Empresarios del ramo energético denunciaron que desde diciembre pasado son extorsionados por elementos de la Fiscalía General de la República (FGR), bajo el argumento que se realizan “operativos ordenados por la nueva fiscal Ernestina Godoy”.
Detallaron que los agentes se acercan a los puntos de venta de Gas Licuado de Petróleo (LP), establecidas de manera legal, así como a las gasolineras ubicadas en los municipios de Naucalpan, Atizapán de Zaragoza y Nicolás Romero y, con el pretexto de que “les falta la documentación necesaria”, les exigen cuotas que van desde los 100 a 200 mil pesos mensuales.
Estos hechos se han documentado por las víctimas, por lo que exigen la intervención inmediata de la fiscal Ernestina Godoy como de la gobernadora Delfina Gómez, pues el acoso de los agentes de la FGR ha incrementado de manera considerable en estos primeros días del año, “lo que hemos documentado es un modus operandi sistematizado que lo están aplicando en todos los gasolineras y gaseras”.
“Nosotros tenemos todo en regla: los permisos de la Secretaría de Energía, la documentación en regla de Protección Civil del Estado y los permisos municipales. Los renovamos cada que lo piden, generamos empleo, sorteamos a la delincuencia organizada, a los robos y por si fuera poco, generamos empleos, pero aún así ahora los mimos policías son los que nos quieren joder”, expuso Raúl Garza, encargado de una gasolinera afectada en Atizapán.

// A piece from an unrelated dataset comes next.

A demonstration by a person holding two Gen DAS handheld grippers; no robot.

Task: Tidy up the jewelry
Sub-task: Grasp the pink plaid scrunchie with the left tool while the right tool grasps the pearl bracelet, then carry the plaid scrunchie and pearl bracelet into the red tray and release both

Los afectados explican que dichos ‘operativos’ se realizan los fines de semana. Los oficiales llegan argumentando que buscan revisar si en los establecimientos se vende gasolina o gas robada producto del llamado ‘Huachicol’; sin embargo no presenten la documentación que corresponde, luego de eso y con cualquier pretexto, amagan con clausurar el lugar.
Gaseros denuncian ‘operativos’ para extorsionar
Si bien los empresarios están conscientes que la FGR está facultada para investigar el robo de hidrocarburos, saben que este modus operandi no corresponde a la institución, pues con frecuencia los revisan.
“Sabemos cuales son los operativos reales y cuáles no y estos aunque los agentes sí son de la corporación, no están destinados para esto. Nos dicen que van a abrir una carpeta de investigación y mientras se hace la diligencia clausuran y todos están coludidos porque en minutos llega un MP con la orden de un juez y mientras son peras o manzanas, los negocios los cierran hasta por un año”, comentó Arturo Martínez, encargado de una gasolinera que también fue visitada por los agentes.
Y añadió: “Y ahí es cuando comienza la extorsión, dejan un número de celular donde hay que comunicarse y ahí nos dicen que para agilizar las cosas, levantar los sellos y que no molesten más, pues hay que darles el dinero que piden. Queremos que esto pare de una vez, estamos empezando el año y si la fiscal Godoy o la gobernadora Defina no hacen algo, así nos van a tener bajo extorsión todo el tiempo”.
La FGR ya tiene conocimiento de estas extorsiones por lo que ya se abrió un expediente en Asuntos Internos. Ahí aparecen como los responsables de estos actos ilícitos un policía ministerial que se identifica como José Eduardo Acosta, según él, representa al comandante Fernando Pérez de la Subdelegación de la FGR en Naucalpan.
En los operativos se observan llegar alrededor de 10 agentes armados en camionetas pick up blancas con siglas de la FGR.